Ein Joint Venture entsteht, wenn zwei oder mehr rechtlich selbständige Unternehmen eine eigenständige Projektgesellschaft gründen, um ein bestimmtes Vorhaben gemeinsam zu realisieren. Klassisch ist die fünfzig‑zu‑fünfzig‑Struktur: Jeder Partner hält die Hälfte der Anteile und verfügt über eine Sperrminorität bei allen wesentlichen Beschlüssen. Das schützt vor Alleingängen, erhöht jedoch das Risiko, dass verhärtete Positionen zu einem Stillstand führen.
Ein Deadlock liegt vor, wenn die Gesellschafter sich bei einer geschäftskritischen Entscheidung nicht einigen können und dadurch das operative Geschäft oder sogar die Zukunft des Joint Ventures gefährdet ist. Typische Auslöser sind Großinvestitionen, Budgetfreigaben, hochrangige Personalentscheidungen oder die Aufnahme zusätzlicher Finanzierungen. Ohne Einstimmigkeit darf nichts umgesetzt werden – das Unternehmen steckt fest.
Bei dieser Klausel versiegelt jeder Gesellschafter ein Preisgebot, zu dem er entweder sämtliche Anteile des Partners kaufen oder seine eigenen verkaufen würde. Nach Öffnung der Umschläge muss der Höchstbietende den vollen Kaufpreis binnen dreißig Kalendertagen auf ein Treuhandkonto einzahlen. Erfüllt er die Frist, ist der Unterlegene verpflichtet, seine Anteile zum gebotenen Preis zu übertragen. Kommt die Einzahlung nicht rechtzeitig, dreht sich das Spiel um – der zuvor Unterlegene darf seinerseits zu seinem Angebotspreis zugreifen. Das Verfahren belohnt Marktgängigkeit und Liquidität und verhindert taktische Tiefstgebote.
Der initiierende Gesellschafter legt in einem unwiderruflichen Schreiben einen festen Preis je Anteil fest. Der Mitgesellschafter hat zehn bis fünfzehn Werktage Zeit, zu entscheiden, ob er seine Anteile zu diesem Preis verkauft oder alle Anteile des Offerierenden zu exakt denselben Konditionen erwirbt.

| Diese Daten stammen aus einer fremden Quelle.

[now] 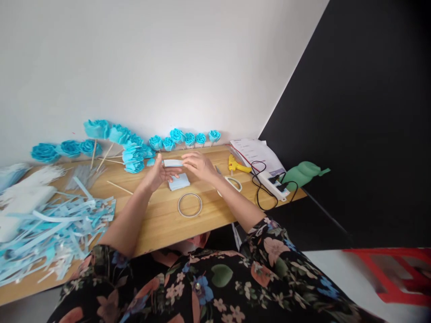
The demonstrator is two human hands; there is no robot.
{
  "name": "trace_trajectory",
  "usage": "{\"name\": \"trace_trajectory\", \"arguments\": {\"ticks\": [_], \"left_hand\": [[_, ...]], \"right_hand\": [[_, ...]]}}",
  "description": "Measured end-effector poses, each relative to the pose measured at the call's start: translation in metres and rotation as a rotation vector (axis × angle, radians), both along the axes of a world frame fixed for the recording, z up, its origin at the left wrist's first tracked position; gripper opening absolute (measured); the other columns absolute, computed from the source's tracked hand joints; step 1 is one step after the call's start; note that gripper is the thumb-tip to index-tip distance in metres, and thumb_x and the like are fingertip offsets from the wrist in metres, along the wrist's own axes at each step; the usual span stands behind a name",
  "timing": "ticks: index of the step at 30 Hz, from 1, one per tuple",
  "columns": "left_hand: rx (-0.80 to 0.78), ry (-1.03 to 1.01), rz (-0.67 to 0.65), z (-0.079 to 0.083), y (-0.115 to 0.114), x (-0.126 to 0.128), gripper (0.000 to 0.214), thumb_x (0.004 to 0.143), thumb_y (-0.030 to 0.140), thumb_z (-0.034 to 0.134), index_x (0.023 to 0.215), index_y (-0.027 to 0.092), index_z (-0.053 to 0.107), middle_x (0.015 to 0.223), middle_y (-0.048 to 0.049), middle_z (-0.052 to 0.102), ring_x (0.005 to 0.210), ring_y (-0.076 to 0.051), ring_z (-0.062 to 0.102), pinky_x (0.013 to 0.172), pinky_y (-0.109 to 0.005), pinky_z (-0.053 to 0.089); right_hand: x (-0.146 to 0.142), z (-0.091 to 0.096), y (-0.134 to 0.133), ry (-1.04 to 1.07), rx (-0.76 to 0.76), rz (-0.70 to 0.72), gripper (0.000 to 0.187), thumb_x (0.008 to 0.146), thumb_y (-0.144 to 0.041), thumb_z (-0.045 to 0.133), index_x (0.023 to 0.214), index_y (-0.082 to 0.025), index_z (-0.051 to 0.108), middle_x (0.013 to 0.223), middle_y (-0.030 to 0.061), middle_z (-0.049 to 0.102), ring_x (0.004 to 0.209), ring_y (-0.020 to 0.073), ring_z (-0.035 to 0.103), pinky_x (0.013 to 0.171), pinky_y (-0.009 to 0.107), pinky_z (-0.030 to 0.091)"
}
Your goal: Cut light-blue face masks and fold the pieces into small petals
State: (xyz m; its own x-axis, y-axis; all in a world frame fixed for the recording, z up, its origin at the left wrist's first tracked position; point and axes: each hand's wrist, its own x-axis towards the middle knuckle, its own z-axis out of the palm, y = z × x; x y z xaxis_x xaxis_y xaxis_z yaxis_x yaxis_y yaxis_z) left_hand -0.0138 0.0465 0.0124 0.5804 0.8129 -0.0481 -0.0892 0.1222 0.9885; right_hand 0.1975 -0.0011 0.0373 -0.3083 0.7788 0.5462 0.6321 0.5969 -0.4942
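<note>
A short pale strip of paper (173,163) stretches level between my two hands, above the table. My left hand (156,174) has its left end at the thumb, with the lower fingers reaching out beneath it. Fingers bent over the right end, my right hand (199,166) pinches the strip from above. Just below lies a small stack of pale blue paper pieces (179,181). Nearer to me, a thin roll of tape (190,205) rests flat. A second tape roll (235,183) is partly hidden behind my right forearm.
Blue paper flowers (133,152), several on sticks, line the wall. Loose blue and white paper strips (63,224) cover the table's left. On the right are a yellow glue gun (238,164), a power strip with black cords (273,185), printed sheets (258,153) and a green object (303,174).
</note>
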Motion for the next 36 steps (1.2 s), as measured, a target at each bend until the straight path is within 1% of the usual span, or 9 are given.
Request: {"name": "trace_trajectory", "arguments": {"ticks": [2, 4, 7, 10, 14, 21, 25, 30, 36], "left_hand": [[0.030, -0.011, 0.035, -0.004, 0.002, 0.000, 0.058, 0.075, 0.067, 0.066, 0.090, 0.012, 0.069, 0.079, -0.0152, 0.074, 0.064, -0.022, 0.069, 0.049, -0.027, 0.046], [0.066, -0.021, 0.110, -0.008, 0.004, 0.001, 0.045, 0.068, 0.051, 0.079, 0.086, 0.011, 0.068, 0.071, -0.0103, 0.071, 0.059, -0.019, 0.066, 0.048, -0.025, 0.045], [0.108, -0.051, 0.199, -0.012, 0.005, 0.002, 0.039, 0.070, 0.046, 0.078, 0.085, 0.011, 0.068, 0.062, -0.0066, 0.067, 0.051, -0.016, 0.059, 0.048, -0.026, 0.043], [0.160, -0.056, 0.226, -0.011, 0.004, 0.002, 0.035, 0.078, 0.047, 0.072, 0.081, 0.012, 0.068, 0.059, -0.0055, 0.066, 0.049, -0.013, 0.054, 0.049, -0.027, 0.041], [0.222, 0.010, 0.191, -0.006, -0.003, 0.003, 0.036, 0.084, 0.050, 0.066, 0.078, 0.015, 0.067, 0.055, -0.0023, 0.061, 0.046, -0.012, 0.049, 0.049, -0.026, 0.036], [0.332, 0.075, 0.171, 0.003, -0.015, 0.009, 0.036, 0.087, 0.050, 0.063, 0.077, 0.015, 0.067, 0.056, -0.0018, 0.060, 0.046, -0.011, 0.045, 0.050, -0.026, 0.035], [0.337, 0.091, 0.160, 0.003, -0.016, 0.011, 0.039, 0.084, 0.052, 0.066, 0.079, 0.014, 0.069, 0.055, -0.0015, 0.060, 0.047, -0.011, 0.047, 0.049, -0.025, 0.035], [0.315, 0.099, 0.167, -0.002, -0.013, 0.013, 0.048, 0.074, 0.051, 0.076, 0.101, 0.012, 0.072, 0.063, -0.0022, 0.066, 0.050, -0.011, 0.051, 0.048, -0.024, 0.038], [0.357, 0.142, 0.181, -0.006, -0.009, 0.011, 0.060, 0.075, 0.046, 0.078, 0.124, 0.013, 0.068, 0.058, 0.0013, 0.062, 0.048, -0.010, 0.049, 0.049, -0.023, 0.038]], "right_hand": [[0.000, 0.001, -0.001, -0.076, 0.051, 0.042, 0.018, 0.096, -0.025, 0.057, 0.094, -0.021, 0.075, 0.120, 0.0098, 0.072, 0.119, 0.0214, 0.061, 0.107, 0.044, 0.045], [0.002, 0.000, 0.000, -0.042, 0.081, 0.053, 0.021, 0.097, -0.027, 0.055, 0.101, -0.022, 0.075, 0.125, 0.0093, 0.070, 0.122, 0.0205, 0.060, 0.109, 0.043, 0.044], [0.007, -0.007, 0.005, 0.168, 0.049, -0.017, 0.028, 0.099, -0.029, 0.051, 0.118, -0.022, 0.070, 0.131, 0.0086, 0.068, 0.126, 0.0180, 0.059, 0.112, 0.040, 0.043], [0.009, -0.018, 0.007, 0.366, -0.101, -0.047, 0.036, 0.097, -0.030, 0.051, 0.129, -0.022, 0.064, 0.132, 0.0093, 0.068, 0.125, 0.0178, 0.062, 0.106, 0.036, 0.048], [0.004, -0.034, 0.000, 0.436, -0.226, -0.018, 0.044, 0.091, -0.029, 0.057, 0.134, -0.023, 0.060, 0.130, 0.0092, 0.069, 0.118, 0.0185, 0.066, 0.098, 0.033, 0.053], [-0.001, -0.039, -0.010, 0.374, -0.220, -0.008, 0.034, 0.088, -0.032, 0.061, 0.121, -0.023, 0.068, 0.121, 0.0057, 0.072, 0.099, 0.0164, 0.069, 0.095, 0.032, 0.053], [-0.001, -0.039, -0.009, 0.355, -0.179, -0.047, 0.022, 0.089, -0.035, 0.062, 0.102, -0.021, 0.073, 0.105, 0.0049, 0.074, 0.090, 0.0159, 0.068, 0.089, 0.029, 0.053], [-0.001, -0.037, -0.010, 0.340, -0.153, -0.083, 0.019, 0.089, -0.036, 0.062, 0.092, -0.021, 0.073, 0.096, 0.0037, 0.074, 0.088, 0.0165, 0.067, 0.087, 0.029, 0.052], [-0.005, -0.034, -0.013, 0.421, -0.228, -0.062, 0.021, 0.088, -0.038, 0.062, 0.090, -0.019, 0.071, 0.096, 0.0042, 0.074, 0.090, 0.0163, 0.068, 0.087, 0.028, 0.051]]}}
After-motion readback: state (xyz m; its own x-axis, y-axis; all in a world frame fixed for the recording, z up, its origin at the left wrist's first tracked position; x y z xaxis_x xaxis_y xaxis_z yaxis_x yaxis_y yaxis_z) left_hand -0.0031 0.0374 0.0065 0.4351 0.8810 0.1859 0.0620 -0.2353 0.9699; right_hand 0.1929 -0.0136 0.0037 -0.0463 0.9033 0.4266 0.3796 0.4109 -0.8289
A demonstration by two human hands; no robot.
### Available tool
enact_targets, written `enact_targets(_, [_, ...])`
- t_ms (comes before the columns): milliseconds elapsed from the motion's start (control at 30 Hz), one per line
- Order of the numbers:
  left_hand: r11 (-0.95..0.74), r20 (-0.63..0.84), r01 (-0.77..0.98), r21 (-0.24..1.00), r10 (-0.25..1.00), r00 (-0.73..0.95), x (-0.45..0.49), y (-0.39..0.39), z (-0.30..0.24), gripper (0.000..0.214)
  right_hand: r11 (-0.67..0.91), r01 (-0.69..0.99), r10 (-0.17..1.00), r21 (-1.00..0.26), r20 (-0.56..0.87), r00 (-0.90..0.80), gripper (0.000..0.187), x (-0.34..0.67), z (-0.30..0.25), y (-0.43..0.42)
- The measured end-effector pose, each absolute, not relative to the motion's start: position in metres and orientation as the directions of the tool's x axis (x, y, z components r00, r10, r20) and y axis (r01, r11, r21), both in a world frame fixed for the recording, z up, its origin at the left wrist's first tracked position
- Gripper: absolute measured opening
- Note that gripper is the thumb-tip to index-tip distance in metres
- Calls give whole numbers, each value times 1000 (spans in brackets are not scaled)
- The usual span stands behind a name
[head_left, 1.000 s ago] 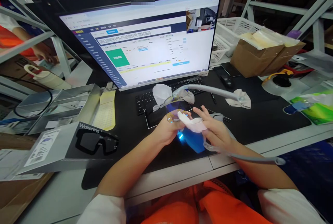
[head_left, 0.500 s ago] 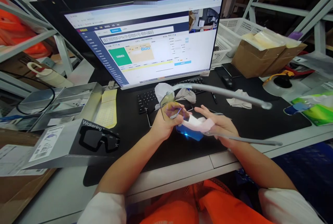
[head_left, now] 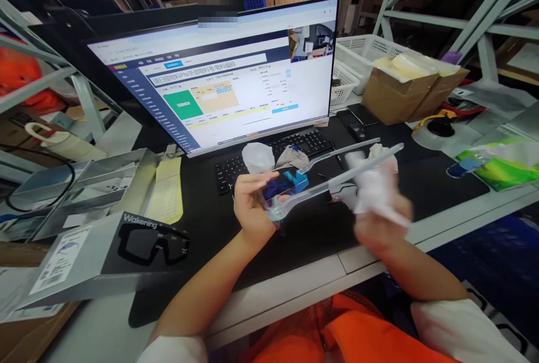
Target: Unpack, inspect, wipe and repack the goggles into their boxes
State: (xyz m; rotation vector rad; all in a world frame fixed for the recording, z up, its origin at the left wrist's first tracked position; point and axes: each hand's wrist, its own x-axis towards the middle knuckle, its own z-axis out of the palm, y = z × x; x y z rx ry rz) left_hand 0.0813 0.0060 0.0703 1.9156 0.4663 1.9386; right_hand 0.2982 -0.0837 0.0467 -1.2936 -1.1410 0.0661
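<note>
My left hand [head_left: 251, 205] is closed around the lens end of a pair of sunglasses [head_left: 337, 178], whose clear temples stick out to the right. The tinted lens reflects blue. In my right hand [head_left: 381, 222], blurred by motion, is a crumpled white tissue [head_left: 374, 189], apart from the lens. Behind the glasses, a white crumpled wad [head_left: 258, 157] and a greyish one [head_left: 292, 157] lie by the keyboard [head_left: 225, 176]. Another pair of glasses [head_left: 343, 191] partly shows on the black mat beneath the temples.
A monitor [head_left: 248, 110] stands ahead. To the left are a grey box with "Wakening" print [head_left: 105, 262], a divided tray [head_left: 138, 177] and yellow sheets [head_left: 166, 194]. On the right sit a carton [head_left: 393, 99], a tape dispenser [head_left: 435, 130] and a green pack [head_left: 501, 163].
My right hand has drawn away from the lens to the right with the tissue. The sunglasses have turned in my left hand, their lens now facing up. The view has shifted slightly.
</note>
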Motion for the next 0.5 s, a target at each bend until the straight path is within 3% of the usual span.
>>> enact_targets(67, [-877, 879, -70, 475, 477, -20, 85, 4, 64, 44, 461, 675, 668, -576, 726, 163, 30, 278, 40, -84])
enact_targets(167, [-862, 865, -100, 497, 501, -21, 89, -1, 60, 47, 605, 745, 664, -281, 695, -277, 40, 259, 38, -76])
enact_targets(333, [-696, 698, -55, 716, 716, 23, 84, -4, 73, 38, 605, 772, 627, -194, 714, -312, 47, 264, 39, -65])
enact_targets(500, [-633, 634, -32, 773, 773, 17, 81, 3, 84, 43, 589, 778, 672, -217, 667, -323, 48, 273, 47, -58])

Reagiert er nicht fristgerecht, gilt er automatisch als Verkäufer. Hinterlegt die kaufende Partei den Preis nicht binnen dreißig Tagen, kehrt sich der Mechanismus um – der andere Partner darf zum Mindestpreis zugreifen. Die scharfe Logik zwingt beide Seiten zu realistischen Bewertungen.
Sobald der Mechanismus ausgelöst wird, beauftragt jeder Partner einen unabhängigen Transaktionsberater, legt binnen weniger Tage ein erstes verbindliches Kaufangebot vor und hinterlegt eine Kaufpreissicherheit. In raschen Bietrunden überbieten sich die Parteien, bis einer aussteigt oder eine vorab definierte Obergrenze erreicht ist. Der Höchstbietende erwirbt sämtliche Anteile; versäumt er die Zahlungsfrist, springt der Unterlegene zum finalen Preis ein. Varianten wie die Dutch Auction (fallender Preis) oder die Chinese Auction (aufsteigende Gebote) verfolgen dasselbe Ziel: den Deadlock final durch den Exit eines Partners aufzulösen.
Der Austrian Sit‑Out verfolgt einen defensiven Ansatz: Er akzeptiert, dass ein Beschluss vorerst nicht gefasst wird, anstatt einen Gesellschafter zum Ausstieg zu zwingen. Kommt eine Entscheidung trotz zweier ordnungsgemäß einberufener Sitzungen des Joint‑Venture‑Ausschusses nicht zustande, wird die Angelegenheit an die oberste Leitungsebene der Partner eskaliert. Treffen sich die Top‑Manager innerhalb von vier Wochen und finden ebenfalls keine Einigung, gilt der Antrag als abgelehnt und darf nicht umgesetzt werden. Das Joint Venture arbeitet im bisherigen Rahmen weiter.
Texas Shoot‑Out, Russian Roulette und Mexican Stand‑Off beenden Deadlocks häufig durch den Exit eines Partners. Der Austrian Sit‑Out geht einen anderen Weg: Er akzeptiert die Ablehnung als vorläufige Entscheidung, lässt beide Gesellschafter an Bord und verschafft Zeit, um Positionen zu überdenken. Für Joint Ventures, in denen die Partner langfristig kooperieren wollen oder regulatorisch gebunden sind, kann dieser Mechanismus den entscheidenden Unterschied machen.